Task description: Your answer must be a word-for-word copy of the data.

Information shown:

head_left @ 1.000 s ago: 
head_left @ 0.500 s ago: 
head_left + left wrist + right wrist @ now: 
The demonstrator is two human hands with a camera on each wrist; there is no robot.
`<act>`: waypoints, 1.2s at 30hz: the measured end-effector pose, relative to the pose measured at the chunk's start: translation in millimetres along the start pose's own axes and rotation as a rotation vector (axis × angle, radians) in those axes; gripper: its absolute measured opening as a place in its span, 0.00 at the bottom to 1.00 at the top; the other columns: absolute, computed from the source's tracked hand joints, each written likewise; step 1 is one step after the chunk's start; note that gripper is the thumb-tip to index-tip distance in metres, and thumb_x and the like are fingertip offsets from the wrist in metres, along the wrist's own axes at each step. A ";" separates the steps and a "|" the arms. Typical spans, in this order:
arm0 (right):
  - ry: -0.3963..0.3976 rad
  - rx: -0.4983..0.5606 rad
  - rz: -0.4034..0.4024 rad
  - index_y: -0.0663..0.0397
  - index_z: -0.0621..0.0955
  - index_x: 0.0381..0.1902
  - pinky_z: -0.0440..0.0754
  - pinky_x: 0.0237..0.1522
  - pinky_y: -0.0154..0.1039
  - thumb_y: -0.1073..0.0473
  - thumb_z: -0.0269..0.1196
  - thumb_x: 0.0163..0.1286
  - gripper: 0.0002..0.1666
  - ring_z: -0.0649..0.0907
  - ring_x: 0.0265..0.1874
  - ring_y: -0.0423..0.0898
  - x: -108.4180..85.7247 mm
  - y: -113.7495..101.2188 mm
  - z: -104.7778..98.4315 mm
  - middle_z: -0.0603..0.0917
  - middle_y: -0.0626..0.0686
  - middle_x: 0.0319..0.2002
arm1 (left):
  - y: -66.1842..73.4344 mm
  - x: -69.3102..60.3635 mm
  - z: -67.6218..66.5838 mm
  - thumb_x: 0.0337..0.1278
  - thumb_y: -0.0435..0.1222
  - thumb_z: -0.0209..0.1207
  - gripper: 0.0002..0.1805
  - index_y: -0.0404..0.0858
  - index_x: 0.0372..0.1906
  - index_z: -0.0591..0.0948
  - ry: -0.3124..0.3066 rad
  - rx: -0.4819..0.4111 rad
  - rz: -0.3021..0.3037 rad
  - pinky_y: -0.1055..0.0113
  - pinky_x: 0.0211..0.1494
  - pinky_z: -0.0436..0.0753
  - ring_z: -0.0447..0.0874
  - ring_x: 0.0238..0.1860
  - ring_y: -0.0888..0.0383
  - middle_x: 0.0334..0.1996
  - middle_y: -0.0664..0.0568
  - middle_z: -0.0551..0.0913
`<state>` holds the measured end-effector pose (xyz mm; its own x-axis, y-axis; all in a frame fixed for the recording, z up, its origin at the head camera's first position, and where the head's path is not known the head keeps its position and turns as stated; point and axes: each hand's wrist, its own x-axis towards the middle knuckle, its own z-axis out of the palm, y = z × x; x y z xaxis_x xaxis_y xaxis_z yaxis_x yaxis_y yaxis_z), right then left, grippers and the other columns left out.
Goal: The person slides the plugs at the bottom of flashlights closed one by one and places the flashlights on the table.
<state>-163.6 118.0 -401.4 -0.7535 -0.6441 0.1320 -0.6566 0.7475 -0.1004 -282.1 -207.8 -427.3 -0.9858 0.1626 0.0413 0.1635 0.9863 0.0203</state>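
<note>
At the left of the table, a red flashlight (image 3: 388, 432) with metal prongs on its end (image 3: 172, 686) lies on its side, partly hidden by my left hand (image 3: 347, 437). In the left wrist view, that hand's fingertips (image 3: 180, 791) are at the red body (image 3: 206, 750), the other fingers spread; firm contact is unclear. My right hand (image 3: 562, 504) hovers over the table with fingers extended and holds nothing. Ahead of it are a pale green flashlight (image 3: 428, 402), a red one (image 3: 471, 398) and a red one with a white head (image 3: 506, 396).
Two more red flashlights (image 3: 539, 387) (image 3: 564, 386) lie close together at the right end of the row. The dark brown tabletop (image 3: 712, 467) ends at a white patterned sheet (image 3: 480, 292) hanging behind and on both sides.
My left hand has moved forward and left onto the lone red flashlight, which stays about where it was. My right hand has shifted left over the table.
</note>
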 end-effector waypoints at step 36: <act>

Final answer:
head_left @ 1.000 s ago: 
head_left @ 0.500 s ago: 
head_left + left wrist + right wrist @ now: 
The demonstrator is two human hands with a camera on each wrist; there is no robot.
`<act>`: waypoints, 1.2s at 30hz: the measured end-effector pose, relative to the pose measured at the chunk's start: translation in millimetres along the start pose's own axes and rotation as a rotation vector (axis × angle, radians) in those axes; gripper: its absolute measured opening as a place in its span, 0.00 at the bottom to 1.00 at the top; the other columns: absolute, computed from the source's tracked hand joints, each written likewise; step 1 is one step after the chunk's start; note that gripper is the thumb-tip to index-tip distance in metres, and thumb_x and the like are fingertip offsets from the wrist in metres, along the wrist's own axes at each step. A ";" separates the steps and a "|" the arms. Typical spans, in this order:
arm0 (right):
  - ry: -0.3963..0.3976 rad
  - rx: -0.4983..0.5606 rad
  - rz: -0.4034..0.4024 rad
  - index_y: -0.0663..0.0397
  - index_z: -0.0621..0.0955
  - index_x: 0.0381..0.1902
  - pinky_z: -0.0440..0.0754
  - pinky_x: 0.0237..0.1522
  - pinky_y: -0.0154..0.1039
  - thumb_y: -0.1073..0.0473
  - thumb_z: -0.0269..0.1196
  - thumb_x: 0.0163..0.1286
  - gripper: 0.0002..0.1666
  - ring_z: -0.0649..0.0907
  - ring_x: 0.0265..0.1874
  - ring_y: -0.0423..0.0898
  - x: -108.4180..85.7247 mm
  - y: -113.7495..101.2188 mm
  - z: -104.7778..98.4315 mm
  - middle_z: -0.0603..0.0917
  - middle_y: -0.0626..0.0686
  - middle_x: 0.0319..0.2002
arm1 (left):
  - y: -66.1842..73.4344 mm
  - x: -69.3102..60.3635 mm
  - z: -67.6218..66.5838 mm
  - thumb_x: 0.0337..0.1278
  - thumb_y: -0.0435..0.1222
  - thumb_z: -0.0209..0.1207
  - gripper: 0.0002..0.1805
  - index_y: -0.0404..0.0858
  - index_x: 0.0372..0.1906
  - index_z: -0.0591..0.0948
  - ry: -0.3124..0.3066 rad
  - rx: -0.4819..0.4111 rad
  - rz: -0.3021..0.3037 rad
  - pinky_y: -0.1055..0.0113
  - pinky_x: 0.0211..0.1494
  - pinky_z: -0.0436..0.0753
  - ring_z: -0.0447..0.0874
  - ring_x: 0.0238..0.1860
  - ring_y: -0.0888..0.0383
  - middle_x: 0.0334..0.1996
  - middle_y: -0.0664..0.0568
  - middle_z: -0.0551..0.0913
`<state>` holds the measured end-effector pose (xyz mm; its own x-axis, y-axis; all in a frame fixed for the recording, z up, its origin at the head camera's first position, and where the head's path is not known the head keeps its position and turns as stated; point and axes: each hand's wrist, its own x-axis towards the middle knuckle, its own z-axis out of the palm, y = z × x; x y z xaxis_x xaxis_y xaxis_z yaxis_x yaxis_y yaxis_z), right then left, grippers and the other columns left out.
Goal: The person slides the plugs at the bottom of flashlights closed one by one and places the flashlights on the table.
<state>-163.6 118.0 -401.4 -0.7535 -0.6441 0.1320 -0.6566 0.7475 -0.1004 -282.1 -207.8 -427.3 -0.9858 0.1626 0.0413 0.1635 0.9863 0.0203</state>
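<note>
At the left of the table, a red flashlight (image 3: 388, 432) with metal prongs on its end (image 3: 172, 686) lies on its side, partly hidden by my left hand (image 3: 347, 437). In the left wrist view, that hand's fingertips (image 3: 180, 791) are at the red body (image 3: 206, 750), the other fingers spread; firm contact is unclear. My right hand (image 3: 562, 504) hovers over the table with fingers extended and holds nothing. Ahead of it are a pale green flashlight (image 3: 428, 402), a red one (image 3: 471, 398) and a red one with a white head (image 3: 506, 396).
Two more red flashlights (image 3: 539, 387) (image 3: 564, 386) lie close together at the right end of the row. The dark brown tabletop (image 3: 712, 467) ends at a white patterned sheet (image 3: 480, 292) hanging behind and on both sides.
My left hand has moved forward and left onto the lone red flashlight, which stays about where it was. My right hand has shifted left over the table.
</note>
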 end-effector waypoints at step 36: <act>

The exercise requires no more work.